Les autorités croates n'ont pas autorisé dimanche le président serbe Aleksandar Vucic à effectuer une visite privée au camp de Jasenovac, l'"Auschwitz croate", provoquant une nouvelle vague de tensions entre les deux pays, anciens ennemis dans les années 1990.

AFP
Le président serbe Aleksandar Vucic.
Le président serbe Aleksandar Vucic. ©AP

"La Croatie n'a pas été informée (de cette visite, ndlr), ceci est inacceptable pour la Croatie et nous estimons que cela est malveillant", a déclaré à la presse le ministre croate des Affaires étrangères, Gordan Grlic Radman.

Le cabinet du président à annoncé que M. Vucic commenterait cet événement lundi lors d'une conférence de presse.

Le nombre total des victimes dans le camp de Jasenovac, principalement des Serbes, des Juifs, des Roms et des antifascistes croates, suscite encore des controverses. Il varie entre des dizaines de milliers à 700.000 morts.

A Belgrade, la Première ministre serbe Ana Brnabic a qualifié la décision de Zagreb "de scandaleuse et anti-européenne".

"Il s'agit d'une violation brutale de la liberté de mouvement (...) et d'un manque de respect des victimes serbes", a-t-elle déclaré sur les ondes de la TV privée Pink.

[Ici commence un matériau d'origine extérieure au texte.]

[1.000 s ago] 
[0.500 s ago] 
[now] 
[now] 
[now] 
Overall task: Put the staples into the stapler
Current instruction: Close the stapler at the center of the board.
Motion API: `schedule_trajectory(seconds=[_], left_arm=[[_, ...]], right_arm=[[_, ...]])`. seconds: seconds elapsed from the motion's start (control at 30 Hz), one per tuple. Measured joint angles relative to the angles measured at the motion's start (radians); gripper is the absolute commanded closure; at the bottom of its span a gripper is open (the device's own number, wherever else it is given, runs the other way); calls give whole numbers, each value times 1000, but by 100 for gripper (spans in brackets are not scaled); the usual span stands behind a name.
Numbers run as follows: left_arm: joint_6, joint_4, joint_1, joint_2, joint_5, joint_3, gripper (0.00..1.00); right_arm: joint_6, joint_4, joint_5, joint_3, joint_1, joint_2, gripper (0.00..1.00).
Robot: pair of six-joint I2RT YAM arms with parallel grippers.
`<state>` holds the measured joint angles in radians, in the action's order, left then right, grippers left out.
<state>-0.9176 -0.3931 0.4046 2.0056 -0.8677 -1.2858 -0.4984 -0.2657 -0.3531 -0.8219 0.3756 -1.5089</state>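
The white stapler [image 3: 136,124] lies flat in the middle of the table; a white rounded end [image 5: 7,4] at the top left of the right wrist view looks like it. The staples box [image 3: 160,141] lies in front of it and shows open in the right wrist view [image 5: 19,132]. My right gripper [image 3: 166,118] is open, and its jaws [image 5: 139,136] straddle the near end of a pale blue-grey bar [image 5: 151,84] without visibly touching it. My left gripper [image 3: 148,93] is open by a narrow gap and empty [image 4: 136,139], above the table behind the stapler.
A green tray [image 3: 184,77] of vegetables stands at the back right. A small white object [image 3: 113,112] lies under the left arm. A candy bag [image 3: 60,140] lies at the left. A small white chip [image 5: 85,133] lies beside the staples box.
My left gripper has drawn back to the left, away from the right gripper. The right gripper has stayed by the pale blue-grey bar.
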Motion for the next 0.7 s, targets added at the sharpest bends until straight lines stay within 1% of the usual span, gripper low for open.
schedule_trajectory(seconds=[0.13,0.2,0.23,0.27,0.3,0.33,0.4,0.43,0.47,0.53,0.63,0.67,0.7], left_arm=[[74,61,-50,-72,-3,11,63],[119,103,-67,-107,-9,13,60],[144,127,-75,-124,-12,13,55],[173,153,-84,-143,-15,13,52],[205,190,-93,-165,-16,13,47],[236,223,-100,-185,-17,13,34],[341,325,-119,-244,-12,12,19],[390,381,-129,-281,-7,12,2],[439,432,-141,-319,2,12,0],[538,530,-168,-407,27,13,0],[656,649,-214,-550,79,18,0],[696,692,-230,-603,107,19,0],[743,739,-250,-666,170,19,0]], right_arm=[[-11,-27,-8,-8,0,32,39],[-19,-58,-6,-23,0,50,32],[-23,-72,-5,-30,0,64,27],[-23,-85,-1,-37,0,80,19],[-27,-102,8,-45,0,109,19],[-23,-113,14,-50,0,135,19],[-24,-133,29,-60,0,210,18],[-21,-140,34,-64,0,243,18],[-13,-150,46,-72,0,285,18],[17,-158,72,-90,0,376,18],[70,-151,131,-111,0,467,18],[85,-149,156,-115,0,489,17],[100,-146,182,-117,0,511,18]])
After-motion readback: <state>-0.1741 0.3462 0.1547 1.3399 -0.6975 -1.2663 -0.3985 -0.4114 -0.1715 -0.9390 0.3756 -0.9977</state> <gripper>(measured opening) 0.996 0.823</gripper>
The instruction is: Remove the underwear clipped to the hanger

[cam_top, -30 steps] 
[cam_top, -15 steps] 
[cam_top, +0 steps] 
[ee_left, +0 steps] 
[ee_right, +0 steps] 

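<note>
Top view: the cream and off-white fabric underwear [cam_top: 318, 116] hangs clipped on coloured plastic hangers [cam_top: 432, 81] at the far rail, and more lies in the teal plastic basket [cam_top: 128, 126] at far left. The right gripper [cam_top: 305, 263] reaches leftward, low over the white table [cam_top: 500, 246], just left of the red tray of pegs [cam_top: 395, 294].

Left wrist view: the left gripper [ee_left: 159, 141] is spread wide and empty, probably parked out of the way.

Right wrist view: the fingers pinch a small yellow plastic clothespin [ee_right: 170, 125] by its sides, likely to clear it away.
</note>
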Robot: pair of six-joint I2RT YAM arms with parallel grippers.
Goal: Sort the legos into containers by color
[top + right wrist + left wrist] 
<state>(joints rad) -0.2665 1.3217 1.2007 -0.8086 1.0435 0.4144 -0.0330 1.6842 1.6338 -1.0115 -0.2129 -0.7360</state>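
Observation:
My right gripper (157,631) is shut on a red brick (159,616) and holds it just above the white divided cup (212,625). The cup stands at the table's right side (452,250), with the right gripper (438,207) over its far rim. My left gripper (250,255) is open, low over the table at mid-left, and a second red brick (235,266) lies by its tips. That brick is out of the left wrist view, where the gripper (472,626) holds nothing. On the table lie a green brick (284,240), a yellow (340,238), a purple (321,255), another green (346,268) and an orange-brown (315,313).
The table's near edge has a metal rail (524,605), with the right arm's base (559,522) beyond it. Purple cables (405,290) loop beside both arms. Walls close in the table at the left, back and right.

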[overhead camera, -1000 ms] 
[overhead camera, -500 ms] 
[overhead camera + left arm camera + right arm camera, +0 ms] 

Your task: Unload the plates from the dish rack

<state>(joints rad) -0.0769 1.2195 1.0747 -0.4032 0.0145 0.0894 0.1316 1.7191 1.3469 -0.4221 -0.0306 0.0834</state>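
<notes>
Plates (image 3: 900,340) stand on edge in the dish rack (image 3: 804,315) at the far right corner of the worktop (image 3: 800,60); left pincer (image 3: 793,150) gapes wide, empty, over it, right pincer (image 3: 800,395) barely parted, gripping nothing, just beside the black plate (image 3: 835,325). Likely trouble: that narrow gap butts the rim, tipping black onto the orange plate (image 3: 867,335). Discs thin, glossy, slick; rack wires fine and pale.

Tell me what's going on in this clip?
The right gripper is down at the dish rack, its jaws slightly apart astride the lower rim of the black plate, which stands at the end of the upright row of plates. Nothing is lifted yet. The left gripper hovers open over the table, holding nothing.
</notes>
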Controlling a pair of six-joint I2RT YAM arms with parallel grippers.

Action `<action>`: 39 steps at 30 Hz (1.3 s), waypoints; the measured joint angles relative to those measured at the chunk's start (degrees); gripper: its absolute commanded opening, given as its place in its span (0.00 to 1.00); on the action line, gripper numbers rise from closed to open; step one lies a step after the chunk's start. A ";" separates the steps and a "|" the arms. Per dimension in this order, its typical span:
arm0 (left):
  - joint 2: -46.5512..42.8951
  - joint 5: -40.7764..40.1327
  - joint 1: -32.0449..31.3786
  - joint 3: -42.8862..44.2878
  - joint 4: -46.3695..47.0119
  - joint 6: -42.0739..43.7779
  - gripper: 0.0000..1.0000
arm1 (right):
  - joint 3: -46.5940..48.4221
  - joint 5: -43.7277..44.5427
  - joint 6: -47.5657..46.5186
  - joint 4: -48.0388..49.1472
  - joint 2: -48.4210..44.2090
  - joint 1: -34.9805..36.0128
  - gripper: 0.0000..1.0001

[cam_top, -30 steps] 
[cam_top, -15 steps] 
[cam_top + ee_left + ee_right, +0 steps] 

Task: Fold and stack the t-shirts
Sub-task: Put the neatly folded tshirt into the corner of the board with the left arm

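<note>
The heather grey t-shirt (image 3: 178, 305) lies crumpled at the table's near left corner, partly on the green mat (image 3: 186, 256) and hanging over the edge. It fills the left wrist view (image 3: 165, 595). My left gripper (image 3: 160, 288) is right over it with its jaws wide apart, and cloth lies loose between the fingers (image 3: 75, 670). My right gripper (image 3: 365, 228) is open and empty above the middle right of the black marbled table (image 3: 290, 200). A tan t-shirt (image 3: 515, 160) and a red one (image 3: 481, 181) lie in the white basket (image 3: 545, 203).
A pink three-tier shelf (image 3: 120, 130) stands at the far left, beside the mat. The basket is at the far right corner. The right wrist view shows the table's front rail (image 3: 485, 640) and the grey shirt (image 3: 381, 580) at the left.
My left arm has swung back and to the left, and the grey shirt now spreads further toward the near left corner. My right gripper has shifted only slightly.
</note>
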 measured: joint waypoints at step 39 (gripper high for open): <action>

Le ministre serbe des Affaires étrangers, Nikola Selakovic, a pour sa part précisé que Belgrade examine des mesures de rétorsion.

La proclamation d'indépendance de la Croatie a provoqué un conflit (1991-1995) entre des indépendantistes serbes de Croatie soutenus par Belgrade et les forces croates qui a fait 20.000 morts.

Belgrade et Zagreb entretiennent depuis des relations tendues.